Jakarta | Pernyataan Edi Bonetski yang mengatakan bahwa seni mural itu bukanlah aksi vandal atau vandalisme, namun baliho-baliho yang dipasang sejumlah pihak seperti politisi, pemerintah, dan lainnya itu merupakan vandalisme.
“Yang vandal itu justru yang hari ini orang lapar kemudian lihat sesuatu baliho-baliho yang besar, ‘gua sudah kerja, dia bikin balihonya banyak’, vandal itu, vandalisme kekuasaan,” kata Edi dalam JPNN.com Podcast bertema Polemik Mural ‘Jokowi 404: Not Found’, Dunia Seni Belum Merdeka? yang tayang di Youtube, Jumat (20/8/2021).
Baliho-baliho yang bertebaran di jalanan, isi dan gambarnya terkesan berlebihan dan tidak sesuai dengan kenyataan
“Lu lagi di jalan, nih, mau kerja (lihat baliho) ini maksudnya apa sih?. ‘Mari kita bertani, mari kita bertanam’, kayak mengerti saja soal pohon. Gambarnya lagi menanam pohon, bajunya rapi, enggak kayak petani, jadi terlalu berlebihan,” ujar Edi.
Pengelola Semanggi Centre Tangerang itu pun memberi contoh seni mural yang berdampak positif bagi lingkungan masyarakat.
“Kali Code mural gambar, kampung-kampung yang tadinya kumuh jadi gambar. Lihat di Ragam Warna, Kendal, warga menggambar kampungnya,” ujar Edi Bonetski.
“Hapus Korupsi Boekan Muralnya” Ikut Dihapus
Mural bermuatan kritik di sebuah tembok di Jalan Inpres 8, Kelurahan Larangan Utara, Kecamatan Larangan, Kota Tangerang, Banten dihapus pada Jumat (20/8). Penghapusan mural tersebut dilakukan lantaran dinilai tidak memiliki izin.
Edi Bonetski mengakui bahwa tulisan tersebut dibuat olehnya bersama sejumlah kawan pada Rabu (18/8) sekitar pukul 23.00, ‘Hapus Korupsi, Boekan Muralnya’ memang sengaja dibuat sebagai bentuk kritik terhadap kondisi di Indonesia saat ini.
Tulisan tersebut sebagai respons atas tindakan-tindakan yang dinilai reprensif dalam menanggapi karya mural yang belakangan terjadi, terutama mural mirip wajah presiden Jokowi bertuliskan ‘404 : Not Found’ di sebuah tembok di kawasan Batu Ceper, Kota Tangerang yang viral
“Kayaknya yang cocok ditulis korupsi nih, soalnya kemarin bantuan sosial dikorup, masker dikorup. Lalu, setuju bikin ‘hapus korupsi boekan muralnya’, warnanya hijau kinclong. Yang seharusnya diburu itu yang maling uang negara (koruptor),” cerita Edi.

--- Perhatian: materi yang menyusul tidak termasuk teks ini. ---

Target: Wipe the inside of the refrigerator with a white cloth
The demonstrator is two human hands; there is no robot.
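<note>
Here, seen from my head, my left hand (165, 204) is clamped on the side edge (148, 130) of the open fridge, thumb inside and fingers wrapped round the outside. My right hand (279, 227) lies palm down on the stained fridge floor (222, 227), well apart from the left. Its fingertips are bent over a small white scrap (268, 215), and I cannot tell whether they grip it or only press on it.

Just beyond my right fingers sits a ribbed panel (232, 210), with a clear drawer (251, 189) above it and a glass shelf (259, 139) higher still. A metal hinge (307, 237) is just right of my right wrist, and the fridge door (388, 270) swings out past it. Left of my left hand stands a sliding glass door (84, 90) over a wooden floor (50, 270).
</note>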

Keesokan harinya, Edi bercerita dia didatangi oleh pejabat setempat karena mural tersebut menjadi viral dan ditanyai maksud dari tulisan mural tersebut.
Pada Jumat (20/8), mural tersebut dihapus, menurut pengakuannya, mural tersebut dihapus oleh sejumlah pihak dari kelurahan dan jajaran RW setempat, dilansir dari Republika.com
“Saya lihat penghapusannya. Saya sempat mendatangi orang-orang itu (yang menghapus), mereka bawa-bawa map, ada surat keberatan untuk digambar. Katanya ‘saya dapat perintah’, saya tanya ‘perintah dari siapa?’, jawabnya ‘pokoknya perintah’,” jelasnya.
Dia mengatakan, mural yang digambar olehnya di tembok itu hanya menimpali mural-mural yang sudah ada sebelumnya, sehingga ia menyayangkan mural tersebut dihapus.
Hal itu, kata dia merupakan ekspresi dari street art. Lebih lanjut, dia menganggap kebebasan berekspresi dibatasi, padahal ada beleid yang menaunginya, yakni UU Nomor 5 Tahun 2017 tentang Pemajuan Kebudayaan.